The question has been raised as to whether intensive treatment of obesity might be detrimental in leading to reduction in lean body mass. Such effects have been seen with bariatric surgery19 and with incretin-based treatments, described both semaglutide and with tirzepatide, although the proportional reduction in fat mass with these agents is considerably greater than that in lean body mass,20 leading some to argue that such approaches are unlikely to cause physical frailty or sarcopenia.21

Sarcopenia can be clinically assessed by measurement of handgrip strength, by using dual-energy x-ray absorptiometry (DXA) or bioelectrical impedance to measure muscle and fat mass, by simple history of activity tolerance, by ascertaining exercise capacity. An increasingly utilized approach to assessment of sarcopenia has been by taking advantage of two circulating body constituents used in estimating the glomerular filtration rate (GFR), creatinine, and cystatin C. Creatine synthesized in the liver is converted to phosphocreatine in muscle and brain, catalyzed by creatine kinase, with creatinine formed as a by-product. Cystatin C is a lysosomal proteinase inhibitor produced by all nucleated cells, present in all tissues and body fluids, and like creatinine, is cleared by glomerular filtration, with eGFR-cystatin (eGFRcys) less dependent on muscle mass than eGFR-creatinine (eGFRcr). Given this perspective, it is reasonable to consider the creatinine/cystatin C ratio (CCR) as a measure of sarcopenia. In a metanalysis of 38 reports involving 20 362 hospitalized persons, lower CCR was associated with lower gait speed, skeletal muscle mass, and handgrip strength, and with higher mortality.22 Among 9894 National Health and Nutrition Examination (NHANES) 1999–2004 participants with follow-up over a mean 15.6-year period, lower CCR was associated with higher CV mortality.23 In the SPRINT (Systolic Blood Pressure Intervention Trial) trial of intensive blood pressure treatment, 502 of 2571 participants aged ≥75 years met criteria for sarcopenia using CCR and gait speed data; compared with those not having sarcopenia, this group had 1.49- and 1.46-fold higher CVD event and total mortality rates, respectively.24 A similar analysis of 25 825 UK Biobank participants with diabetes, without diabetic microvascular complications (DMCs) at baseline, analyzed the initial eGFRcr and eGFRcys, finding those with lower eGFRcr than eGFRcys to have higher levels of inflammatory markers and BMI as well as greater likelihood to have hypertension, cigarette use, and a history of CVD; over a 13.6-year follow-up, the development of DMCs tracked with this measure of sarcopenia.25

Given this strong evidence of a relationship between sarcopenia and adverse outcome, there has been great interest in the development of measures to increase muscle regeneration, with a variety of approaches. Suggestions include various dietary approaches, including supplements with branched chain amino acids, N-3 fatty acids, vitamin D, and agents to change the gut microbiome.

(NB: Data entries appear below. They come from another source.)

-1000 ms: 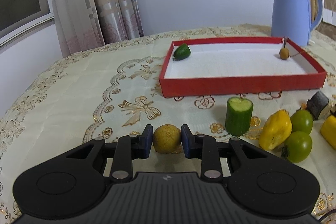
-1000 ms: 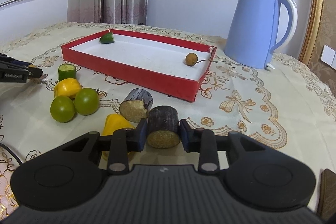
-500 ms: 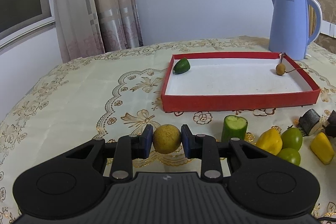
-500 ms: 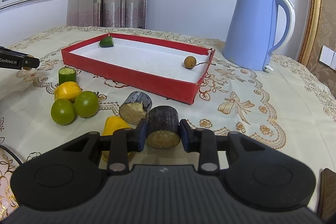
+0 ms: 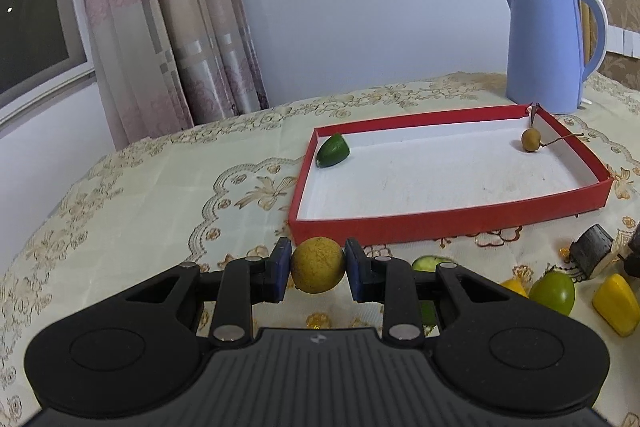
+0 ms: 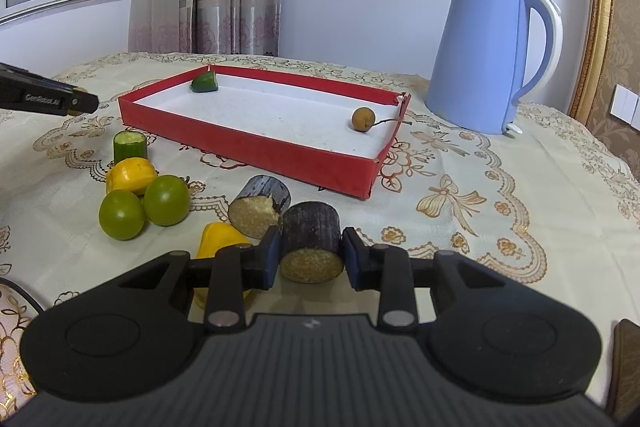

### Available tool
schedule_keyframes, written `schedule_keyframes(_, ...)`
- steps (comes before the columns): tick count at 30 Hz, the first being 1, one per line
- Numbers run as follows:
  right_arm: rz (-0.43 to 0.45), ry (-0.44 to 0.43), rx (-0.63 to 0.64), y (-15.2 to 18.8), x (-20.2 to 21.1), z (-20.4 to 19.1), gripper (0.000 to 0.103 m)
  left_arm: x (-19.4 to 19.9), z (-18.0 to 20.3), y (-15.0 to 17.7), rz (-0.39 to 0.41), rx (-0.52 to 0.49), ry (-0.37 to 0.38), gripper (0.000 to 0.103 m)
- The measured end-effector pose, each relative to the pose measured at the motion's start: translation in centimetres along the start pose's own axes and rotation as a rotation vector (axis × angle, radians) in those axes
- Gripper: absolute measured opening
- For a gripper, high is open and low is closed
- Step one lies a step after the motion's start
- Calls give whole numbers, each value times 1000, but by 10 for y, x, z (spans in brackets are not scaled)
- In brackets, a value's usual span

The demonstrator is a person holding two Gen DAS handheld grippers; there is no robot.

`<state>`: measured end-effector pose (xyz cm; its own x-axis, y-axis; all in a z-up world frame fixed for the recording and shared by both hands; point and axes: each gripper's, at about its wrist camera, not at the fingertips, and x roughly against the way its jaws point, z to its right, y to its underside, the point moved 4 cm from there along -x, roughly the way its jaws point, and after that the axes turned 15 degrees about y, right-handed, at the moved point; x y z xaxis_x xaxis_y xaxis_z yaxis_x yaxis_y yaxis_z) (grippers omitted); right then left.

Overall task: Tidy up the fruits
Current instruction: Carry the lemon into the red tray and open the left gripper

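So, only two pieces are sitting in the red tray [image 5: 448, 225] right now: a green wedge [image 5: 333, 151] tucked in its far left corner and a small brown longan [image 5: 531, 139] with a thin stem near the far right wall, which makes this look like an early stage with most of the sorting left. The left gripper [image 5: 318, 271] is pinching a round yellow fruit [image 5: 318, 270], dull and finely pitted, holding it clear of the bench [image 5: 140, 211] just short of the tray's near wall. The right gripper [image 6: 312, 255] is clamping a dark log [image 6: 313, 241], a short cylinder with rough blackish bark and a pale, grainy cut end facing the camera; whether it is resting on the cloth or lifted I cannot tell. Waiting on the bench beside it are a second log [image 6: 260, 205] lying on its side, two glossy green tomatoes [image 6: 144, 205] touching each other, a waxy yellow pepper [image 6: 131, 174] just behind them, a yellow chunk [image 6: 220, 239] partly hidden by the gripper, and an upright cucumber stub [image 6: 129, 145] with a wet-looking cut top. The tray is looking like thin card, red outside, matte white inside, with low straight walls. The lace-patterned cloth is lying flat, and a smooth blue kettle [image 6: 496, 55] is standing behind the tray.
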<state>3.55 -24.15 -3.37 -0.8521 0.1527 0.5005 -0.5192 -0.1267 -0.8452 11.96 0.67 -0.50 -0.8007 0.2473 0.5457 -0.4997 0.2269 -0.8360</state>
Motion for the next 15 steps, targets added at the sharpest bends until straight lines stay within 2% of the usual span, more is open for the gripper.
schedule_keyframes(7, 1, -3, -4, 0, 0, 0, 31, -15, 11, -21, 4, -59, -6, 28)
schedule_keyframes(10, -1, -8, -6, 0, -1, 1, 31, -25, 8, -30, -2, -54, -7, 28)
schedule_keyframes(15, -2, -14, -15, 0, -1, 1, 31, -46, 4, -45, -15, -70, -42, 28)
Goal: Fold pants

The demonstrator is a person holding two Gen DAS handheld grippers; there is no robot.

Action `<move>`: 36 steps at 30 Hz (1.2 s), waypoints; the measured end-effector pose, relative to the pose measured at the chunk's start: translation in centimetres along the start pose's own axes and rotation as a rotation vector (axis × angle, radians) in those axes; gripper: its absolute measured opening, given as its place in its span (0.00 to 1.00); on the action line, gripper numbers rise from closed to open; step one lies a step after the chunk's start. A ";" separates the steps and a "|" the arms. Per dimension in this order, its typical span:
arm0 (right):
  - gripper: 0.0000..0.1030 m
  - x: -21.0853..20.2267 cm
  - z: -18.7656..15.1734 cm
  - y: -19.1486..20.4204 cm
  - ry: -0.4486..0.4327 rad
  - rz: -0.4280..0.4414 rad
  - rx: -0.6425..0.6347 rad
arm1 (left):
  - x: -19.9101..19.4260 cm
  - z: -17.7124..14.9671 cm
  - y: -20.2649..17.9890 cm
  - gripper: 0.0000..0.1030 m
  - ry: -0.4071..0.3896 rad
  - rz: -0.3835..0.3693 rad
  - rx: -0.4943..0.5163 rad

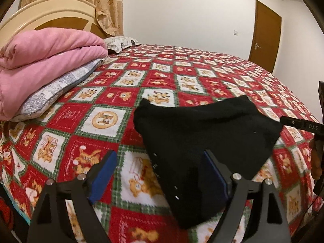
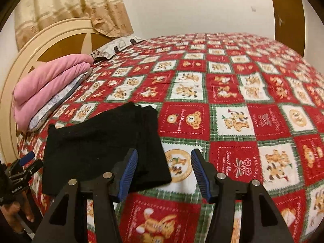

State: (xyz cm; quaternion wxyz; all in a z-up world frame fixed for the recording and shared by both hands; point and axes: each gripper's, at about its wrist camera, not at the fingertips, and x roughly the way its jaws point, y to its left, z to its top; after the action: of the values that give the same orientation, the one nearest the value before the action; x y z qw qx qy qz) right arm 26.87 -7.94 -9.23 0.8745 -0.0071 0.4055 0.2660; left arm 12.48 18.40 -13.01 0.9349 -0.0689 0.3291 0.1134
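Note:
The black pants [image 1: 202, 125] lie folded into a compact bundle on the patterned bedspread [image 1: 113, 85], near its front edge. My left gripper [image 1: 159, 155] hovers over the bundle's left corner, jaws wide apart, blue pads pressing on nothing. In the right wrist view the pants [image 2: 97, 141] sit left of centre. My right gripper [image 2: 164, 151] stands open above their right edge, touching no cloth. Each gripper also shows at the rim of the other's view: the left gripper [image 2: 26, 162] and the right gripper [image 1: 299, 124].
A folded pink quilt [image 1: 46, 60] rests on a grey patterned pillow [image 1: 58, 93] at the left, by the cream headboard [image 1: 50, 14]. A second pillow [image 1: 119, 42] lies behind it. A brown door [image 1: 265, 34] stands in the far wall. Open bedspread [image 2: 243, 105] stretches to the right.

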 end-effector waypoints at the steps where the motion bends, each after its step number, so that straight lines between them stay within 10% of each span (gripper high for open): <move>1: 0.55 -0.6 -0.2 0.3 -0.007 0.002 -0.004 | -0.3 -0.2 -0.1 0.85 -0.001 -0.004 0.001; 21: 0.60 -15.3 -6.7 8.5 -0.223 0.002 -0.224 | -9.5 -1.0 -2.9 0.96 -0.171 -0.069 -0.026; 36: 0.62 -18.6 -9.1 8.2 -0.273 0.012 -0.184 | -12.8 -1.4 -4.0 0.96 -0.216 -0.081 -0.017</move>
State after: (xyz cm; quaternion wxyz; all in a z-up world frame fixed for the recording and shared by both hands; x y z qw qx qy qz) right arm 6.73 -11.52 -0.42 0.9156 -0.0488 0.2569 0.3056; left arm 2.98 12.13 -5.86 0.9682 -0.0773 0.2224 0.0850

As an example of the latter dietary modification, in a study of 5368 participants in NHANES, those reporting higher intake of live microorganisms such as yoghurt and kimchi had 37% lower likelihood of having sarcopenia based on DXA analysis.26 In addition, proposals have been made to administer hormone supplements including growth hormone, testosterone in men, and estrogen and progesterone in postmenopausal women, and pharmacologic agents including metformin, sodium-glucose counter-transport inhibitors, thiazolidinediones, glucagon-like peptide 1 receptor activators, and dipeptidyl peptidase-4 inhibitors, cell therapy approaches with myoblasts, and muscle stem cells.12 Exercise training has been strongly recommended to avoid sarcopenia, and there is certainly evidence that such approaches, particularly using resistance training, reduce visceral fat, increase fat-free mass, increase strength, and reduce inflammatory cytokine levels, with reduction in triglyceride and HbA1c levels among persons with diabetes,27 leading to consensus statements suggesting that exercise therapy be more widely utilized.28 A randomized controlled 2 × 2 factorial trial of liraglutide 3.0 mg daily and/or a supervised exercise program showed that the combination of the two approaches led to greater weight loss and reduction in body fat29; preservation of bone mass was also greatest with combined treatment,30 but the effect on muscle mass has not been reported. The evidence of benefit of all of these treatment approaches among adults with frailty has, however, been questioned, with an extensive review concluding that clinical trials of a wide variety of hormonal, exercise, and nutritional approaches have shown low to very low certainty of benefit.7

We are left, then, with sarcopenia as a common clinical condition, affecting up to one-sixth of the elderly, occurring somewhat more commonly among persons with diabetes, and readily ascertainable with clinical history, with measures of strength, measures of body composition, or determination that serum creatinine levels are disproportionately low in comparison to levels of cystatin C. Sarcopenia is associated with inflammation, insulin resistance, and relative or absolute increase in fat mass. The extremely potent weight loss agents semaglutide and tirzepatide may be associated with significant reduction in lean body mass, raising the question as to whether they may over time lead to an excess of sarcopenia. Crucially, persons with sarcopenia have greater likelihood of CVD and, among those with diabetes, of neuropathy, nephropathy, and retinopathy. It therefore appears logical to conclude that therapeutic approaches to restore muscle mass and strength are needed, with the caveat that such be demonstrated to lead to improvement in outcome.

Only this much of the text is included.